Cybersecurity Course Schedule summer 2019
Cybersecurity courses are restricted to students enrolled in the MICS degree program only.
All times are listed in the Pacific Time Zone (America/Los_Angeles).
This course explores the most important elements beyond technology that shape the playing field on which cybersecurity problems emerge and are managed. The course emphasizes how ethical, legal, and economic frameworks enable and constrain security technologies and policies. It introduces some of the most important macro-elements (such as national security considerations and interests of nation-states) and micro-elements (such as behavioral economic insights into how people understand and interact with security features). Specific topics include policymaking, business models, legal frameworks, national security considerations, ethical issues, standards making, and the roles of users, government, and industry.

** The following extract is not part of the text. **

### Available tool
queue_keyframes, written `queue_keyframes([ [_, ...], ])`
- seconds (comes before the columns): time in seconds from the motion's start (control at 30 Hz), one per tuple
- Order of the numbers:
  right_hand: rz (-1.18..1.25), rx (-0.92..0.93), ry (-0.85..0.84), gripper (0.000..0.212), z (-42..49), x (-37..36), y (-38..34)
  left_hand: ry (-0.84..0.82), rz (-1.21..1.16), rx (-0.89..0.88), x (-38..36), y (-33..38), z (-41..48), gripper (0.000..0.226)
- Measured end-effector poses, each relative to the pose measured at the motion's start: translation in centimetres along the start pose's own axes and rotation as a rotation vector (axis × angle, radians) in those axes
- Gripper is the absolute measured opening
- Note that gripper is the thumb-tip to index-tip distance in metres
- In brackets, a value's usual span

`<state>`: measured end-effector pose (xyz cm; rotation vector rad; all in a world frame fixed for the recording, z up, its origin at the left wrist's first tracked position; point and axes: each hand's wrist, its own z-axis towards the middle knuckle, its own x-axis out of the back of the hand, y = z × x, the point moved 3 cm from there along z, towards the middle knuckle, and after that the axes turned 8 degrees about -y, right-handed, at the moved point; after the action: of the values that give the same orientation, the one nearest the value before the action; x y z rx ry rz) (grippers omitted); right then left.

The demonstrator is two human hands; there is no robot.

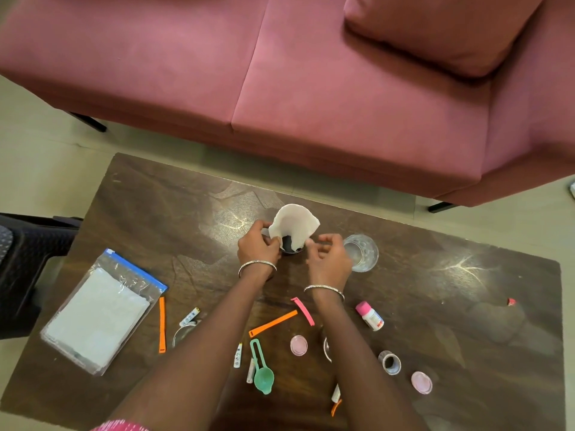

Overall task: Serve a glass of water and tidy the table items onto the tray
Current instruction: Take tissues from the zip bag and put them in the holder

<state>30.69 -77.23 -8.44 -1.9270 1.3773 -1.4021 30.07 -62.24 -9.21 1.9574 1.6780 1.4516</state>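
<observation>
Napkin (pixel 294 223), white and cupped, stands over a small dark cup (pixel 291 246) near the middle of the worktop (pixel 466 306). The left hand (pixel 258 248) pinches the napkin's left edge, fingers curled round it beside the cup. The right hand (pixel 329 259) pinches the lower right edge between thumb and forefinger. The glass (pixel 361 252) stands upright just beside the right hand; whether it holds water cannot be settled from this view. No tray is in view.

Step in hand, as judged: seating or folding the napkin at the cup.

- Both edges should be worked evenly, so that the paper does not tear or drag the cup over.
- The right wrist should be kept off the glass, which is close enough to be knocked.

Outstanding items lie loose on the near half of the worktop, all apart from one another:

- a green spoon (pixel 263 377)
- an orange strip (pixel 273 323)
- a pink-capped bottle (pixel 370 316)
- a clear zip bag (pixel 102 312) at the left

The tidying is judged barely begun.
</observation>
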Motion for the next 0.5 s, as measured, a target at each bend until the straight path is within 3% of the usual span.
queue_keyframes([
  [0.13,-0.109,0.125,0.282,0.006,-0.5,4.9,1.3,-0.004,-0.096,0.030,-0.5,-0.2,-0.1,0.026],
  [0.23,-0.154,0.084,0.448,0.019,-0.9,7.7,2.8,-0.006,-0.137,0.026,-0.6,-0.5,-0.1,0.029],
  [0.5,-0.113,0.131,0.456,0.022,-2.0,9.2,3.4,0.000,-0.183,0.009,-0.8,-0.7,0.2,0.034],
])
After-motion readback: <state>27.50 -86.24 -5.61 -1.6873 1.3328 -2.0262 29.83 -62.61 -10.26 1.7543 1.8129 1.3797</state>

This course focuses on both mathematical and practical foundations of cryptography. The course discusses asymmetric and symmetric cryptography, Kerchkoff’s Principle, chosen and known plaintext attacks, public key infrastructure, X.509, SSL/TLS (https), and authentication protocols. The course will include an in-depth discussion of many different cryptosystems including the RSA, Rabin, DES, AES, Elliptic Curve, and SHA family cryptosystems. This course also introduces advanced topics of applied cryptography, including a brief introduction to homomorphic encrypted computation and secure multi-party computation to protect sensitive data during arbitrary computation, cryptocurrency and its cryptographic building blocks, and quantum computing.
The course presents the challenges, principles, mechanisms and tools to make software secure. We will discuss the main causes of vulnerabilities and the means to avoid and defend against them. The focus is on secure programming practice, including specifics for various languages, but also covering system-level defenses (architectural approaches and run-time enforcement). We will also apply software analysis and vulnerability detection tools in different scenarios.
Machine learning is a rapidly growing field at the intersection of computer science and statistics concerned with finding patterns in data. It is responsible for tremendous advances in technology, from personalized product recommendations to speech recognition in cell phones. This course provides a broad introduction to the key ideas in machine learning, with a focus on applications and concepts relevant to cybersecurity. The emphasis will be on intuition and practical examples rather than theoretical results, though some experience with probability, statistics, and linear algebra will be important.
Introduction to networking and security as applied to networks. Exercises cover network programming in a language of the student's choice, understanding and analyzing packet traces using tools like wireshark and mitmproxy, as well as applying security principles to analyze and determine network security. After this course, the student will have a fundamental understanding of networking, TLS and security as it applies to networked systems.
This course offers valuable perspective for both the non-technical business manager and the technical cybersecurity or IT manager. It is the vital connector between the technical world of threats, vulnerabilities, and exploits, and the business world of board-level objectives, enterprise risk management, and organizational leadership. Now more than ever, managers have a need and responsibility to understand cyber risk. Just as financial risks and other operational risks have to be effectively managed within an organization, cyber risk has to be managed. It spans far beyond information technology, with broad implications in the areas of organizational behavior, financial risk modeling, legal issues, and executive leadership.
This course surveys privacy mechanisms applicable to systems engineering, with a particular focus on the inference threat arising due to advancements in artificial intelligence and machine learning. We will briefly discuss the history of privacy and compare two major examples of general legal frameworks for privacy from the United States and the European Union. We then survey three design frameworks of privacy that may be used to guide the design of privacy-aware information systems. Finally, we survey threat-specific technical privacy frameworks and discuss their applicability in different settings, including statistical privacy with randomized responses, anonymization techniques, semantic privacy models, and technical privacy mechanisms.
Cybersecurity is a primary national security and public policy concern. The government, military and private sector have various roles and responsibilities with regard to the protection of the cyber domain. In this course, students critically evaluate these roles and responsibilities, the manner in which government networks, systems, and data are secured, and the ability of national and international cybersecurity strategies and partnerships to mitigate the security risks introduced by society’s increased reliance on information.
This course provides students with real-world experience assisting politically vulnerable organizations and persons around the world to develop and implement sound cybersecurity practices. In the classroom, students study basic theories and practices of digital security, intricacies of protecting largely under-resourced organizations, and tools needed to manage risk in complex political, sociological, legal, and ethical contexts. In the clinic, students work in teams supervised by Clinic staff to provide direct cybersecurity assistance to civil society organizations. We emphasize pragmatic, workable solutions that take into account the unique needs of each partner organization.